▸ Exercise
What you return must be the full listing, word for word, with no images in it.

▸ Collected data
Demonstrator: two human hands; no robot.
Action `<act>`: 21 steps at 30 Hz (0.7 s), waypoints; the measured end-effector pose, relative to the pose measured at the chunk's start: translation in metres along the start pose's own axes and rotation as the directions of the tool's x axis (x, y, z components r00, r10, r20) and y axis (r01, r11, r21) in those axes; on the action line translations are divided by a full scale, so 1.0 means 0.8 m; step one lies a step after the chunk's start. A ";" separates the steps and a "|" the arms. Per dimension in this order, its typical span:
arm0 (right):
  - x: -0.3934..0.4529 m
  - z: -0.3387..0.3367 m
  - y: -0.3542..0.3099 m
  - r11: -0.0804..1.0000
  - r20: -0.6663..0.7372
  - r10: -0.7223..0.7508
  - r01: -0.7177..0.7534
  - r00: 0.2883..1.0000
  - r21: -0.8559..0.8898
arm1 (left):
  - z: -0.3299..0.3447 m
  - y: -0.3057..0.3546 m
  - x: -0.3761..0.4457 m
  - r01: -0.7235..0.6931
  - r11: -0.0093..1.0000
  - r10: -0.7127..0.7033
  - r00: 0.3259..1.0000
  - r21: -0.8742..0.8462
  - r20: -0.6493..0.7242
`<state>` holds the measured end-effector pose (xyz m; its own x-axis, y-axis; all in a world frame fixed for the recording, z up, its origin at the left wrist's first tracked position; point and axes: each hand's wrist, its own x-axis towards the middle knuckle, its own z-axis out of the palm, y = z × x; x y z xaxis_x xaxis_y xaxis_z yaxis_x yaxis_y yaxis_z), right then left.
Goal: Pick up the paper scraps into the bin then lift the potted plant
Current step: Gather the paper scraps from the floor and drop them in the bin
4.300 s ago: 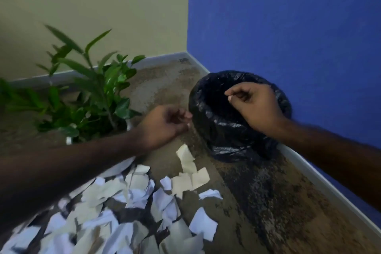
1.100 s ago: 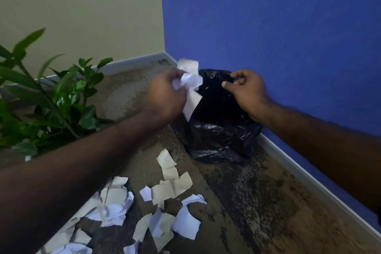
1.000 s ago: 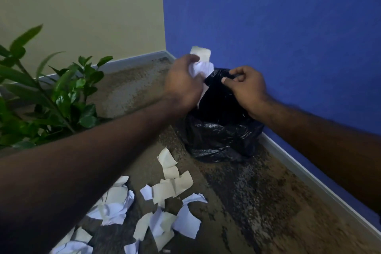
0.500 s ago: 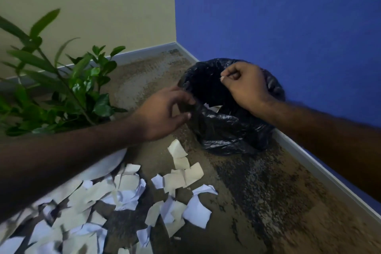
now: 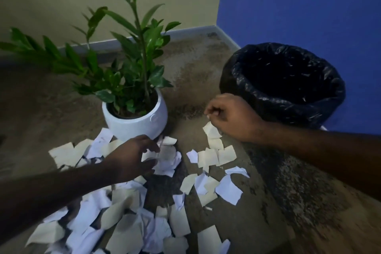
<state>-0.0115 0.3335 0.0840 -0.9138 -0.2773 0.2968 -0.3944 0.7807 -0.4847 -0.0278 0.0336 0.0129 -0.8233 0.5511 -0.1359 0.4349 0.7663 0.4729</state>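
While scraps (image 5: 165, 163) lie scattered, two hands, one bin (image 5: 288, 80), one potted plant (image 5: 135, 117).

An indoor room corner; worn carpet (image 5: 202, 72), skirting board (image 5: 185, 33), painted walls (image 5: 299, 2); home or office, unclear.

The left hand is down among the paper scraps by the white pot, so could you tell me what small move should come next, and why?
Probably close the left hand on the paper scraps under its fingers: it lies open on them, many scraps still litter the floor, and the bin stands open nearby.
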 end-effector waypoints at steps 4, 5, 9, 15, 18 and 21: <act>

▸ Output of the task
Demonstrator: two human hands; no robot.
Action `<act>`: 21 steps at 30 Hz (0.7 s), waypoints; the measured end-effector pose, relative to the pose measured at the chunk's start: translation in metres along the start pose's own axes and rotation as the directions of the tool's x axis (x, y, z components r00, r10, r20) and y axis (r01, r11, r21) in those axes; on the action line translations are divided by a full scale, so 1.0 means 0.8 m; step one lies a step after the chunk's start. A ";" separates the steps and a "|" the arms. Per dimension in this order, its typical span:
arm0 (right):
  - x: -0.3934..0.4529 m
  - z: -0.3387..0.3367 m
  - y: -0.3542..0.3099 m
  - r11: -0.0804..1.0000
  - r20: -0.6663..0.7372
  - r10: -0.7223..0.7508
  - r01: -0.7177..0.7534
  - r00: 0.2883..1.0000
  - r21: -0.8559..0.8898
arm1 (left):
  - z: -0.3299..0.3447 m
  - y: -0.3057..0.3546 m
  - x: -0.3761..0.4457 m
  - r01: -0.7235..0.6931
  - r11: -0.0093..1.0000
  - r10: -0.7127..0.7033
  - r00: 0.3259..1.0000
  - r21: -0.8742..0.8462
  - r20: -0.6493..0.7242
`<state>` holds the measured end-effector pose (xyz m; its own x-axis, y-axis; all in a world frame fixed for the recording, z up, its origin at the left wrist's first tracked position; point and axes: each hand's wrist, its own x-axis towards the middle knuckle, its own z-axis out of the palm, y = z × x; x y z xaxis_x xaxis_y xaxis_z yaxis_x yaxis_y yaxis_z), right then left.
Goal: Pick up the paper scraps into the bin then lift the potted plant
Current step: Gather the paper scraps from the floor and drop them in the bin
4.300 s ago: 
1.100 s ago: 
1.000 s ago: 
0.500 s ago: 
now: 
<state>-0.0115 0.3335 0.0840 -0.9138 -0.2773 0.2968 -0.3944 0.7807 -0.4847 -0.0278 0.0336 0.0129 -0.8233 0.5511 -0.1359 0.4349 0.7663 0.4729</state>
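While scraps (image 5: 165, 163) lie scattered, two hands, one bin (image 5: 288, 80), one potted plant (image 5: 135, 117).

An indoor room corner; worn carpet (image 5: 202, 72), skirting board (image 5: 185, 33), painted walls (image 5: 299, 2); home or office, unclear.

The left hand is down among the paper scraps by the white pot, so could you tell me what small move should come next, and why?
Probably close the left hand on the paper scraps under its fingers: it lies open on them, many scraps still litter the floor, and the bin stands open nearby.
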 end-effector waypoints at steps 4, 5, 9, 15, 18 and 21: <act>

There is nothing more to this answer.